- REQUIRED ACTION: Please return, with no alterations, the lines below from the very first through the one that contains "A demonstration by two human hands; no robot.".
[[ ENTRIES SHOWN, beginning ]]
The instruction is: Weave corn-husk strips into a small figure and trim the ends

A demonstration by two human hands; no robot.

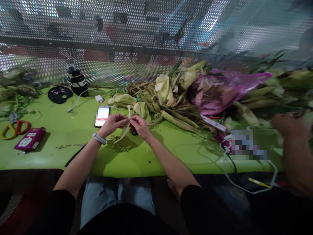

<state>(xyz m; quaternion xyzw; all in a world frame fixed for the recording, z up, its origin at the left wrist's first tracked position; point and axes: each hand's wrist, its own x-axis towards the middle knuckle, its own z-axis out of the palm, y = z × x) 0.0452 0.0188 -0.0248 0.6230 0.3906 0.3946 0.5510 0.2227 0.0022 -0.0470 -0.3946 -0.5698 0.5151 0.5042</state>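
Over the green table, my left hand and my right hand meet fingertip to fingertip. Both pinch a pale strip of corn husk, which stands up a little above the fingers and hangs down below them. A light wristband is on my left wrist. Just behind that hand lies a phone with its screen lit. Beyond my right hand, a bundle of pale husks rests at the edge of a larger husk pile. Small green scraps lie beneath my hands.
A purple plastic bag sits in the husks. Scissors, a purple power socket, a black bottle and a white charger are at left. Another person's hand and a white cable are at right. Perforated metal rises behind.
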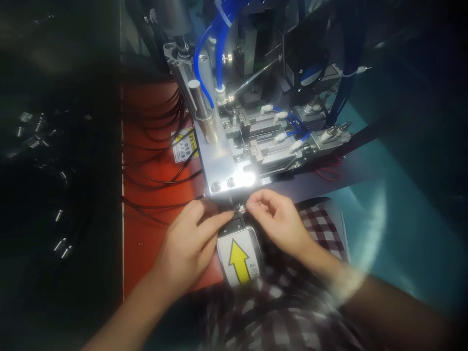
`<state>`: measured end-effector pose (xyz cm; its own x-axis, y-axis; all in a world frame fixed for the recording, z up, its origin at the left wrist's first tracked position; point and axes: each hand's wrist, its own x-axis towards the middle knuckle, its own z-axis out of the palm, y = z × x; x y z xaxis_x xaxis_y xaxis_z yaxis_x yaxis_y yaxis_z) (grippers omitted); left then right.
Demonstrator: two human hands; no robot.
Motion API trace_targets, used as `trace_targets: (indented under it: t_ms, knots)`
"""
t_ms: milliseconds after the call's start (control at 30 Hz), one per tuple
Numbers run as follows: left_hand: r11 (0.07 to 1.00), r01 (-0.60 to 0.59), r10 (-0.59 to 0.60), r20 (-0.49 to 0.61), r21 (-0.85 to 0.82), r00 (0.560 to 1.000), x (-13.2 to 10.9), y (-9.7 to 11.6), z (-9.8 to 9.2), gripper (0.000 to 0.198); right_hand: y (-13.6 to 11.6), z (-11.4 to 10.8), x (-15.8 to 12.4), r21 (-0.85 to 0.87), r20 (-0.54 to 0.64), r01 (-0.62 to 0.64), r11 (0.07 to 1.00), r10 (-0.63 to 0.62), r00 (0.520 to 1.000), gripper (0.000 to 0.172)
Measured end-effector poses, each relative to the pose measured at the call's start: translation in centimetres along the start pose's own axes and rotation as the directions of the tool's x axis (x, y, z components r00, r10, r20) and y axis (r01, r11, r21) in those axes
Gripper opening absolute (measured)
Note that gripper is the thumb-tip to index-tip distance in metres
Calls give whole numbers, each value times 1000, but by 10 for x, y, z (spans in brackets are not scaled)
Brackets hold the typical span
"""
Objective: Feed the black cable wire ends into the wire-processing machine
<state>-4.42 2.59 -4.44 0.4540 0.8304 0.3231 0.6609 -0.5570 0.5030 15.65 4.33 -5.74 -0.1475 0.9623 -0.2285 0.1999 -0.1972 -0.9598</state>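
Note:
Both my hands meet at the front of a metal machine (219, 168), at a small shiny metal part (241, 209) above a dark track. My left hand (193, 231) comes from the left, with thumb and index finger closed at the part's left side. From the right, my right hand (276, 214) pinches at its other side, fingers curled. What exactly sits between the fingertips is too small to make out. Just below lies a white plate with a yellow arrow (239, 261) pointing toward the machine.
Blue air hoses (221, 48) and pneumatic cylinders (278, 156) rise behind my hands. Black cables (157, 183) cross the orange-red base plate (161, 253). A yellow and white label (185, 145) sits beside the upright. Several small shiny pieces (36, 131) lie in the dark area at left.

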Motion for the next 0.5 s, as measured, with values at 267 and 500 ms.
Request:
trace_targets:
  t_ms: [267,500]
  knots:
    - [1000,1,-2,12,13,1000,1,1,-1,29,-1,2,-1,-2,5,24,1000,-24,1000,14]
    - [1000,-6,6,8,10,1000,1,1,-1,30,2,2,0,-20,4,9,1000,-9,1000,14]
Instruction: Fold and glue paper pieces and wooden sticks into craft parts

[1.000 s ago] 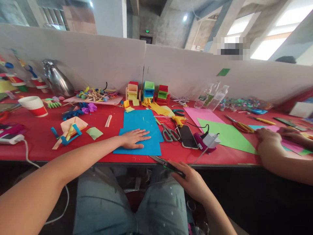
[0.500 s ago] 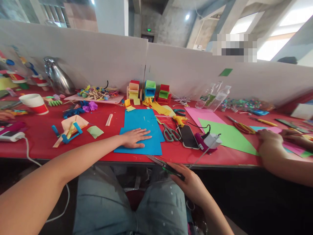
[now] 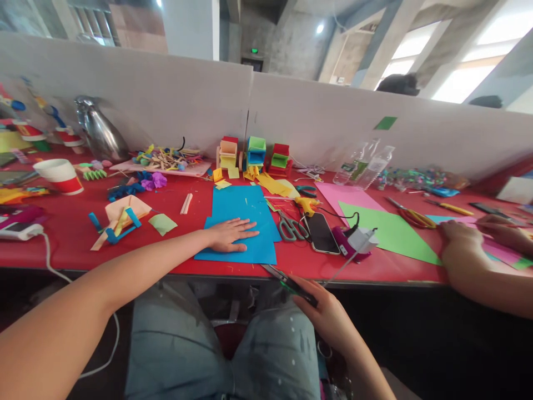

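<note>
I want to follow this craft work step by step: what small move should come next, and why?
Probably raise the right hand with its dark tool over the blue paper: the left hand already lies flat on that sheet, while the tool is low at the front edge of the red table, not over the sheet.

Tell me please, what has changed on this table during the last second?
Almost nothing. The right hand, its fingers closed on a dark tool, drifted slightly to the right. The left hand stayed flat on the blue paper. Nothing was taken or released; the co-worker's hands kept their place at the right.
</note>
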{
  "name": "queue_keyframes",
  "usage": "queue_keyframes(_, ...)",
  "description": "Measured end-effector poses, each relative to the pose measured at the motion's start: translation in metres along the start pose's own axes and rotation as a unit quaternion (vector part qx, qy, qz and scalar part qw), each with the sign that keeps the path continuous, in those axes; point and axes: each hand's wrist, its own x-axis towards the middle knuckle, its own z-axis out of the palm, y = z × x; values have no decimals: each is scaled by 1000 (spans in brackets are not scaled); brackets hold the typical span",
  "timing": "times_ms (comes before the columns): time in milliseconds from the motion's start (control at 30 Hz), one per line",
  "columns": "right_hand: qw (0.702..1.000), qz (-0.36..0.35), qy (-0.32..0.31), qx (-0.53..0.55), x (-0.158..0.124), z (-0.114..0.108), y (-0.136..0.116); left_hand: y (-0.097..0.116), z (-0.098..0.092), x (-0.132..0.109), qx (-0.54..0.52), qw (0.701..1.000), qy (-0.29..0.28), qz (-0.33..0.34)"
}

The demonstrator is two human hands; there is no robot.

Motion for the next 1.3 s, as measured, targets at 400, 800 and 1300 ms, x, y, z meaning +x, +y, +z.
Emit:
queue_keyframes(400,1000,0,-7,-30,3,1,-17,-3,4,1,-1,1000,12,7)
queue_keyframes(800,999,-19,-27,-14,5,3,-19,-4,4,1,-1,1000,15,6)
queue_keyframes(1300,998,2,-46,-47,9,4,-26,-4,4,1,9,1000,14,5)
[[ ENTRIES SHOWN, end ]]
- SOLUTION:
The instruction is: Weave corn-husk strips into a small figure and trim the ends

A demonstration by two human hands; no robot.

This answer requires no further additions.